Together in one form or another for an eye-watering 45 years, Gong was, and still is, the visionary brainchild of one Daevid Allen, the Australian key-founder and surviving frontman. Formed in 1967 and initially exiled in France due to visa issues, Gong's foundations began to grow when he hooked up with an Anglo-French professor, Gilli Smyth.
After fleeing France during the 1978 student revolution, Allen and Smyth ended up living in a cave in Majorca - as you do in the world of Gong - before finally making it to the UK in the early '70s (they played at the 2nd-only Glastonbury Festival in 1971). Allen enlisted acclaimed psychedelic guitarist Steve Hillage in 1973, created the familiar 'Radio Gnome Trilogy' albums and promptly set in stone one of the most enduring and complex bands Britain (and, OK, France) has ever produced.

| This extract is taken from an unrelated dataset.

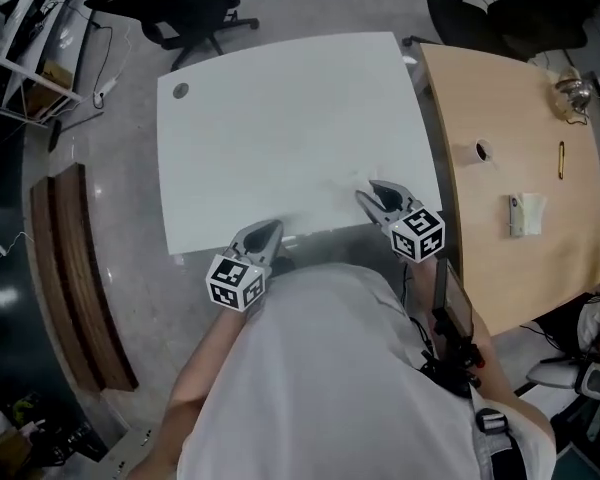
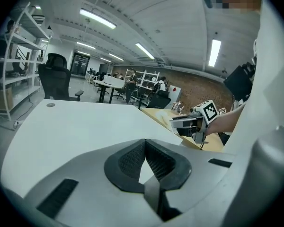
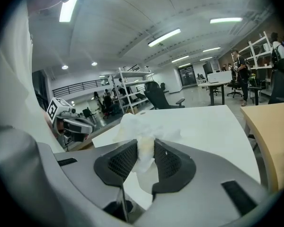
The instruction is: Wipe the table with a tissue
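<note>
Left gripper [image 1: 265,230] sits at the near edge of the white surface [image 1: 280,118], jaws together with nothing in them. The surface ahead is open, with just one round grommet [image 1: 180,90] at the far-left corner. Right gripper [image 1: 372,190] is over the near-right corner, jaws clamped on one crumpled white tissue [image 3: 146,126] that pokes out in front over the surface. Just beside it on the right, a wooden surface [image 1: 500,258] carries one pen [image 1: 560,160] and one white packet [image 1: 525,215]. One office chair [image 1: 195,8] stands past the far edge.

The white tissue [image 3: 146,124] was crumpled, pinched between the right hand-held gripper's [image 3: 145,148] jaws, bunching past their tips over the white worktop [image 3: 203,122].
</note>
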Demonstrator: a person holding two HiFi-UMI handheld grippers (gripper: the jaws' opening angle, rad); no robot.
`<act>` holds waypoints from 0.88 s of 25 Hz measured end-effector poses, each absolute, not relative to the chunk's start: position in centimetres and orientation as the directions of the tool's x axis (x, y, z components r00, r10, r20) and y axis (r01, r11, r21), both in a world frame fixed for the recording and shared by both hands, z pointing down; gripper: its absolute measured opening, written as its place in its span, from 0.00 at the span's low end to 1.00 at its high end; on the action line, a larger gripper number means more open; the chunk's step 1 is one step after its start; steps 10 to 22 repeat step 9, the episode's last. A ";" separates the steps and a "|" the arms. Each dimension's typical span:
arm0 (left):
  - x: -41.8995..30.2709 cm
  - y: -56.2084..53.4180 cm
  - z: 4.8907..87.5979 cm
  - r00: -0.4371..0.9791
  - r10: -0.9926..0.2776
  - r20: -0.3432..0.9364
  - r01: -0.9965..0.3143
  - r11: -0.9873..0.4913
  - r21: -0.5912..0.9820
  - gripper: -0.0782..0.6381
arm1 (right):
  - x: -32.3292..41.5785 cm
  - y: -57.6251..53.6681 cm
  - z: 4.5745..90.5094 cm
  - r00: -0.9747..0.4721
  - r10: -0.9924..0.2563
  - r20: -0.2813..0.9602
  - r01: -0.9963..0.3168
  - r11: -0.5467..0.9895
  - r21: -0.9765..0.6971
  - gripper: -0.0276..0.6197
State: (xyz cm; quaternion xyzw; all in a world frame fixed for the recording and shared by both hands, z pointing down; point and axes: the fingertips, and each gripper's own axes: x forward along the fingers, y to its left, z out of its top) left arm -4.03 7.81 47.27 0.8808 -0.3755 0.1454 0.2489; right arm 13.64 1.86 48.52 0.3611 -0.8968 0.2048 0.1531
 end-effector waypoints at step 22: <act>-1.7 10.3 46.7 0.642 -0.617 0.454 -0.764 -0.564 0.313 0.12 | 15.5 4.4 48.2 -0.716 -0.569 0.403 -0.688 0.675 -0.269 0.21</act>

The following three decades spawned numerous spin-offs, side-projects and pseudonyms, although Hillage actually kept his relatively straight moniker for a string of space-rock, AOR and ambient albums throughout the '70s and '80s. As is the want of the world of Planet Gong and its ever-evolving mythology, line-up changes read like a teamsheet and for 2012's impending autumn tour, Steve Hillage will NOT be on it.

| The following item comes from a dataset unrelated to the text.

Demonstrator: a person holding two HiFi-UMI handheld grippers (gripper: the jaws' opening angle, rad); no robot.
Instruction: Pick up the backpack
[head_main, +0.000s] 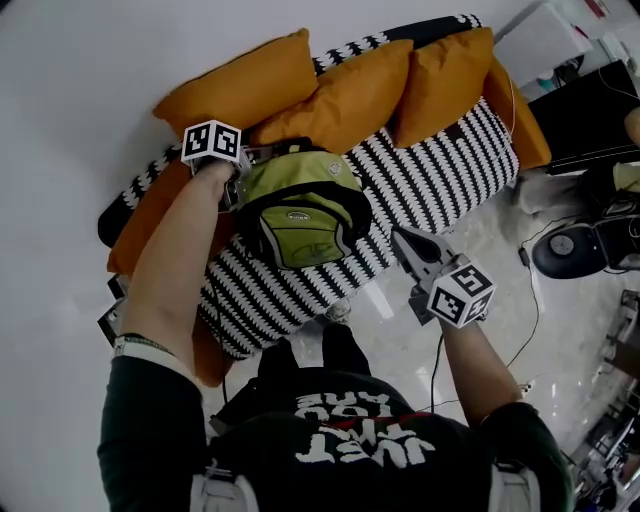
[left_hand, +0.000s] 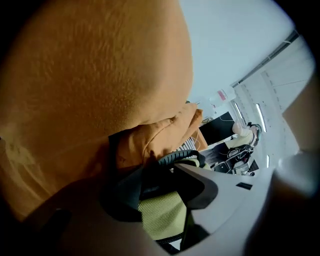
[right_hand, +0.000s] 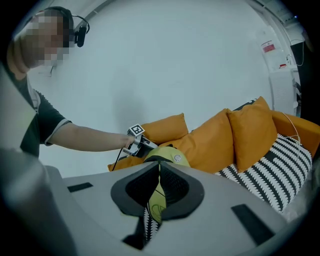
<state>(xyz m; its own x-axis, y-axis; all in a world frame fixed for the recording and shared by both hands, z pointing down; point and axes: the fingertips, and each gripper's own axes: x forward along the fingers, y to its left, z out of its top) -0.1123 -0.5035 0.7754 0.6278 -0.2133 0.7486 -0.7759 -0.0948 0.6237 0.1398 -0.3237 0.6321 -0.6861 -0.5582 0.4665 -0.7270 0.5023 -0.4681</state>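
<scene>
pinching the backpack (head_main: 300, 215) by the cushions (head_main: 240, 85), left gripper (head_main: 243, 178) – right gripper (head_main: 400, 238), jaws pressed together, near sofa (head_main: 430, 180) edge.

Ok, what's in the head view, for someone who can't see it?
A green backpack lies on a striped sofa with orange cushions. The left hand-held gripper clamps its top; the right hand-held gripper hovers shut nearby.

Flat, dim light; dark fisheye corners
</scene>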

Instead, Daevid Allen and Gilli Smyth have enlisted their son Orlando to sit behind the drum-kit, while Fabio Golfetti, Hillage's temp replacement, is normally found carving out blissful riffs with Brazil's Invisible Opera Company of Tibet. Bassist Dave Sturt and saxophonist/flautist Ian East resume their Gong duties for a tour which starts in the autumn.
First stop on the jaunt is Brighton on 1st November, followed by Leicester, Wolverhampton, Nottingham, Manchester, Liverpool and finally Exeter on 16th. With the various gaps in the band's schedule during those dates, it's highly likely they'll announce more shows in due course. All shows are on sale now, except Liverpool which hits our servers from Saturday morning at 10am - prices range from £15 to £20. You can expect numerous excerpts from previous works, even some new material to follow-up 2009's '2032'.